BRIEF » What you give back should be exactly the opening lines of the data, ending with the line that contains "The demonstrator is" and including it.

[Stored items from a collection]

━━━━

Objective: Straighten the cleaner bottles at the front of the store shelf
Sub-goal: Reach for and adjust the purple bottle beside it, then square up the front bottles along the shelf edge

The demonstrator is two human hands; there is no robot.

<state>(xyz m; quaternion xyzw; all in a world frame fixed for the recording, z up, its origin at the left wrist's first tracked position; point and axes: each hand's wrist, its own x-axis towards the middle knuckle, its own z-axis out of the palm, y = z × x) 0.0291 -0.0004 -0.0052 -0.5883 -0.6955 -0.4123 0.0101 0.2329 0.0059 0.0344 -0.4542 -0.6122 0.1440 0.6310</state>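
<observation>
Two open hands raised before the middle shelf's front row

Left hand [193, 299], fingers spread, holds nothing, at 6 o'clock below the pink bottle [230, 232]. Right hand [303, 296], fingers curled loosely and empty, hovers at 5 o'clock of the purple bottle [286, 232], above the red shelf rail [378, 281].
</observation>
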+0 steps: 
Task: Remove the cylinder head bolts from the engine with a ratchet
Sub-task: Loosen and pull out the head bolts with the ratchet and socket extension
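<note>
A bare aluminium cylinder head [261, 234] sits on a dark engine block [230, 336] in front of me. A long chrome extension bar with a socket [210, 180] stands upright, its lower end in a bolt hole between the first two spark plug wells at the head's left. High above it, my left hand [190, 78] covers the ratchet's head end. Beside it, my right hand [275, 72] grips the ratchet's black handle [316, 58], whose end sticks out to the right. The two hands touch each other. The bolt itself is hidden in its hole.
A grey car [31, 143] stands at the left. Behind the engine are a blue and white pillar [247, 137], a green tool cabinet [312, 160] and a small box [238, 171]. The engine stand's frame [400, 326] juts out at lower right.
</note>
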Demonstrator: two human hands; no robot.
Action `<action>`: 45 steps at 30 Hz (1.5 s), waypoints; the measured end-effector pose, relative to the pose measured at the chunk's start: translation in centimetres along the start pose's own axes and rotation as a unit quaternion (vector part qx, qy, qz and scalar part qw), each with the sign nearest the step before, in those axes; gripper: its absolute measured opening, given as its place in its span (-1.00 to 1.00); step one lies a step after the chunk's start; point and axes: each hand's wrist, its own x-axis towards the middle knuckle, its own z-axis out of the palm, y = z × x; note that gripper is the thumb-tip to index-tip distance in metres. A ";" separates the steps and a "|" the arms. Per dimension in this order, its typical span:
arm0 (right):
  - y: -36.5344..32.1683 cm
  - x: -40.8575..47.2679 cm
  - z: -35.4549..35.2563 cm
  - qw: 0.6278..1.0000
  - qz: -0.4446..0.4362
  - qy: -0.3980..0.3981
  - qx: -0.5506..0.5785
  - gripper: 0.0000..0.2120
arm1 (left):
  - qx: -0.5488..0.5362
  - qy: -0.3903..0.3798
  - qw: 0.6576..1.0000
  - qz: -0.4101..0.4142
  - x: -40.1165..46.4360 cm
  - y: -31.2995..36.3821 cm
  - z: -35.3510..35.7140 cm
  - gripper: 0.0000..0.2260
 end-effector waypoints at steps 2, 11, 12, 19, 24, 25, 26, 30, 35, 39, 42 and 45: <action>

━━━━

FINISHED EXERCISE »
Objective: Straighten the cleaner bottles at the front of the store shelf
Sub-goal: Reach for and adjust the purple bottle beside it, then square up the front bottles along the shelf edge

The demonstrator is two human hands; there is no robot.

This brings the exercise to completion.